Nell’affollarsi delle voci, nell’usa-e-getta che connota molto dell’attuale rapporto fra lettere e pubblico, c’è da temere che in breve possano non essere più in molti gli «addetti ai lavori», o i semplici lettori, capaci di ricordarsi di lui. Sogno spesso una collana di Paralleli destinata a voci poetiche di prima qualità, come Enzo Mazza o Angelo Maria Ripellino, che paiono aver bisogno di alfieri convinti e tenaci per difendersi da «canoni sbrigativi’ e condanne all’oblio. Vi figura idealmente anche Luca Canali, in attesa di un auspicabile Meridiano che la sua voce austera e disperatamente lucreziana – della stessa «solenne tristezza» che Antonio La Penna segnala in Lucrezio – si è meritata.
Come è stato spesso ricordato, di fronte alla malattia Canali ha cercato, se non un’arma per «spezzare l’assedio» (è il titolo di uno dei suoi romanzi), almeno una sua difesa nell’affetto della figlia e nella costante pratica della scrittura, quasi un perpetuo esorcismo.
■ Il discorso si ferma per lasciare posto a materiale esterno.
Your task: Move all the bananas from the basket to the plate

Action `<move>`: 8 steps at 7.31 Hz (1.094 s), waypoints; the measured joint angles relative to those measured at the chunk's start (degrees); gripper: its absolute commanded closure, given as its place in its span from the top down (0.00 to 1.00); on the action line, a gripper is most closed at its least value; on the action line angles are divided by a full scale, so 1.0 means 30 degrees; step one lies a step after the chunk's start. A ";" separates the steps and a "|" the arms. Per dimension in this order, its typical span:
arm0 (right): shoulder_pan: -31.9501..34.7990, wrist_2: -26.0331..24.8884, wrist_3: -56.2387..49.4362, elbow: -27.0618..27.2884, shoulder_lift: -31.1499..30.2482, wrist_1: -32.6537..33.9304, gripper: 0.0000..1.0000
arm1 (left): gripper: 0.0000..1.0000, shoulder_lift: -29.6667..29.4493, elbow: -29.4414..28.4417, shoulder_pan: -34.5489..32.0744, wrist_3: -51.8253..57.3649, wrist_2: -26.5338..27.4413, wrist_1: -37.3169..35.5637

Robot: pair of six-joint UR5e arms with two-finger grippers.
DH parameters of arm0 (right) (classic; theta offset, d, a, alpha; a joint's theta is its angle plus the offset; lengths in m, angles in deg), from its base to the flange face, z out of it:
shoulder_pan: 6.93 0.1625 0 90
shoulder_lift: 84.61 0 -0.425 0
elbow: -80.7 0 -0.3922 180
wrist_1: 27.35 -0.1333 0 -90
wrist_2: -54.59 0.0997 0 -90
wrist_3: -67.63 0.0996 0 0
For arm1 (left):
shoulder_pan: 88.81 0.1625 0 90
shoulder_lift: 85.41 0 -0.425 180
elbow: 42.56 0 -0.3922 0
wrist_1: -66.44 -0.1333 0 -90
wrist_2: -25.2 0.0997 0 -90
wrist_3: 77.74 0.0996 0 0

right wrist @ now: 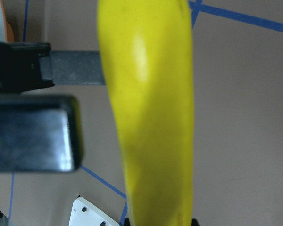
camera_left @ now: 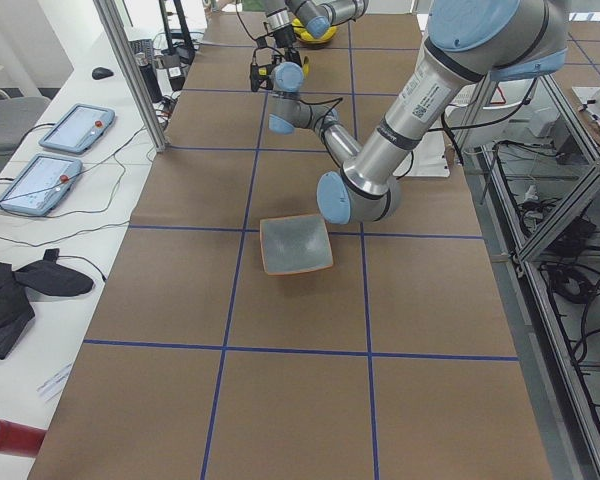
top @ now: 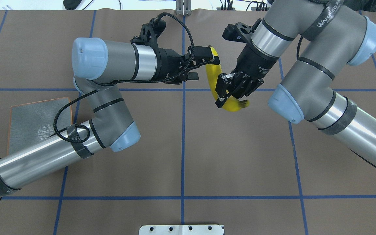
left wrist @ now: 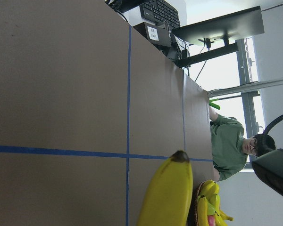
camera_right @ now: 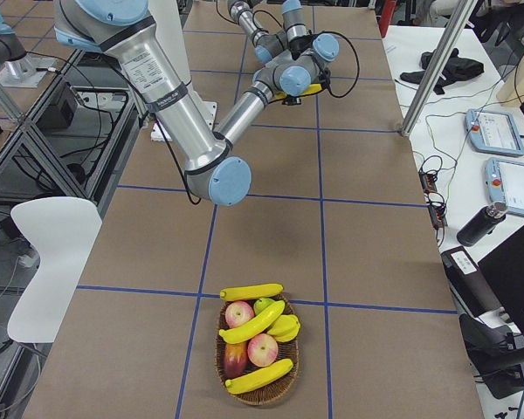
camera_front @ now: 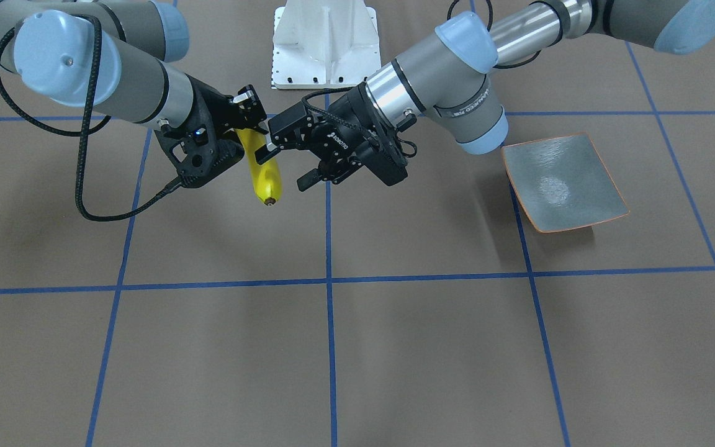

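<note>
One banana (top: pixel 210 72) hangs in the air over the middle of the tabletop (top: pixel 181 147). The right gripper (top: pixel 232 95) is clenched on it near its robot-side end. Its long axis runs away from the robot, with the dark tip farthest out and free. Crosswise to that free half, on the plate's side, stands the left gripper (top: pixel 205 68), jaws spread, one lying across the banana. Whether the banana sits fully between them I cannot tell. The plate (camera_front: pixel 565 183) holds nothing yet and lies by the left arm, so that arm is the nearer carrier. Three bananas (camera_right: pixel 253 323) lie in the basket (camera_right: pixel 258 397).
</note>
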 measured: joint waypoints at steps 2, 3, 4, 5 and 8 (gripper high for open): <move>-0.0001 0.0006 0.0001 0.0002 -0.0016 0.0000 0.00 | 0.93 -0.0380 -0.0496 0.0165 0.0010 0.0059 -0.0018; 0.0007 0.0006 0.0001 0.0002 -0.0026 0.0000 0.00 | 0.81 -0.0581 -0.0755 0.0192 0.0011 0.0069 -0.0025; 0.0017 0.0007 0.0000 0.0002 -0.0027 0.0000 0.00 | 0.73 -0.0741 -0.0954 0.0201 0.0011 0.0072 -0.0028; 0.0018 0.0007 0.0000 0.0002 -0.0029 0.0000 0.00 | 0.71 -0.0818 -0.1047 0.0209 0.0012 0.0074 -0.0029; 0.0021 0.0006 -0.0001 0.0021 -0.0029 -0.0025 0.00 | 0.65 -0.0878 -0.1098 0.0489 0.0011 0.0310 -0.0029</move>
Così mi sembra che il migliore congedo sia tornare a quei suoi versi di Interno famigliare (ancora da Stilemi), in cui Canali ferma un dialogo con la piccola Giulia. Ci sono i classici, la sorpresa e l’incanto della natura e della poesia, la tenerezza del padre: «(…) Ha voluto per commento al suo pasto che le narrassi una storia di Ulisse,/ e più tardi, entrando fra le coperte, mi ha chiesto notizie delle meduse:/ non sapeva che fossero animali, ho aggiunto che ustionano/ con il velo lattiginoso la mano protesa a ghermirle;/ allora ha chiosato con un errore che l’assembrava a un fraticello dei Fioretti:/ ’Gesù ha dato ad ognuno la sua difensione’».